Outro relato é a de que um médico que deveria estar de plantão teria feito sexo com uma profissional de saúde dentro do hospital, enquanto um outro médico tocava a UTI 1 e a enfermaria sozinho, ocasião em que quatro pacientes morreram.
“O médico plantonista chegou para descansar e ouviu a conversa íntima entre o casal. No dia seguinte, a faxineira ainda achou camisinha no lixo no lugar que é destinado ao descanso dos médicos”, relatam os ex-funcionários da AHBB que figuram como testemunhas da denúncia ao MP.
AHBB afirma desconhecer e repudiar prática de crimes
A AHBB Rede Santa Casa enviou a seguinte nota a respeito das denúncias:
“A AHBB|Rede Santa Casa vem por intermédio desta nota, esclarecer fatos sobre a denúncia-crime apresentada contra a instituição e sua gestão no Hospital Estadual de Mirandópolis/SP “Dr. Osvaldo Brandi Faria”.
A instituição tomou conhecimento acerca da denúncia e sobre as intercorrências citadas no documento na data de hoje, e está buscando acesso aos documentos e áudios mencionados, mas, desde já afirma desconhecer e repudiar quaisquer fatores que correspondam à prática de crime ou a fatos desabonadores de gestão e atuação.
Todos os profissionais e colaboradores vinculados aos serviços geridos pela AHBB|Rede Santa Casa possuem as qualificações e registros profissionais necessários à contratação, e são periodicamente avaliados.
As equipes passam mensalmente por treinamentos para aprimoramento laborativo e assistencial, registrados em relatórios técnicos e assistenciais mensais, formalizado pelos coordenadores e responsáveis técnicos que atuam na unidade.
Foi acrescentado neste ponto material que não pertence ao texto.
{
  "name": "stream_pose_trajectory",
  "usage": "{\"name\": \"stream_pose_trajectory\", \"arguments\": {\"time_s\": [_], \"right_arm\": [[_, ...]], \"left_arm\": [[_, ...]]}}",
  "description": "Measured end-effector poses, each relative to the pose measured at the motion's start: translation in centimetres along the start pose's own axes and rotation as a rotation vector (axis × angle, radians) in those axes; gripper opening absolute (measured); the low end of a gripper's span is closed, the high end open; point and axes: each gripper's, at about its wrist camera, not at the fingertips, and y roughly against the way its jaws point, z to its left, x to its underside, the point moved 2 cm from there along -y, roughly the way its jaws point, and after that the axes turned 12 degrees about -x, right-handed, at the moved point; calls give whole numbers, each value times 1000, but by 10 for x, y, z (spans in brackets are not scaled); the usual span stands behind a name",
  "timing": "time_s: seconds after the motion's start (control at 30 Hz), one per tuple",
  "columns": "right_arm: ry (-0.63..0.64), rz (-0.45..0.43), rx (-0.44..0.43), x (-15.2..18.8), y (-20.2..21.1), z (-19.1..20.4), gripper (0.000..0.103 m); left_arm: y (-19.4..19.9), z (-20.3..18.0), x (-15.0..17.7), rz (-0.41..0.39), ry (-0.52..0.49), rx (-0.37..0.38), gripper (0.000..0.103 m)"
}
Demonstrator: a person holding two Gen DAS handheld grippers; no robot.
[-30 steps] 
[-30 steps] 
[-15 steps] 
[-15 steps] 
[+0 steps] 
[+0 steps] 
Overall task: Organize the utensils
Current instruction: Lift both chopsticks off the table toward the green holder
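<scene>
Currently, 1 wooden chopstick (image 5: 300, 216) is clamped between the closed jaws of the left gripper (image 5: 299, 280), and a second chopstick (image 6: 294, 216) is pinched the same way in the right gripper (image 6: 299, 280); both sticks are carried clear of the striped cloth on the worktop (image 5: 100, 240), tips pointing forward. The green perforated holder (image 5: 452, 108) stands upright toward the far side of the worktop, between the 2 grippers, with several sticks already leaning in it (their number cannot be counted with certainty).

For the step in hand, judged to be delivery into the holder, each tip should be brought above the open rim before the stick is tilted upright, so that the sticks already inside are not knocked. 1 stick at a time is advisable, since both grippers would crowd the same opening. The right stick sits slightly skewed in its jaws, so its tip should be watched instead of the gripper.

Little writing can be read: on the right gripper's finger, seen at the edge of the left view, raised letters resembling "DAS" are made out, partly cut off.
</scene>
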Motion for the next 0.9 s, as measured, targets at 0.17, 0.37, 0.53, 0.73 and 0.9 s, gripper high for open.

Todas as metas técnicas e assistenciais são atendidas e toda a prestação de serviços é aprimorada diuturnamente.
A instituição, assim que intimada pela denúncia protocolada, apresentará toda a documentação necessária e pertinente aos fatos, e atenderá a todas as requisições do Ministério Público Estadual, uma vez que se mantém hígida à prestação de serviços na unidade e em todos os convênios onde atua, com compromissos firmados pela ética, atendimento humanizado e a crescente otimização dos serviços em saúde.
Reiteramos que o comprometimento da AHBB|Rede Santa Casa para com o município de Mirandópolis e seus cidadãos, visa sempre a otimização continua dos processos de trabalho, desenvolvendo constantemente ações para melhoria da saúde na cidade, repudiando profundamente tais atos citados no documento, e dessa forma, nos colocamos sempre à disposição para qualquer novo esclarecimento.”
Já a Secretaria de Estado da Saúde informou que determinou abertura de apuração preliminar com relação à denúncia citada pela reportagem e tomará as medidas cabíveis se constatadas irregularidades.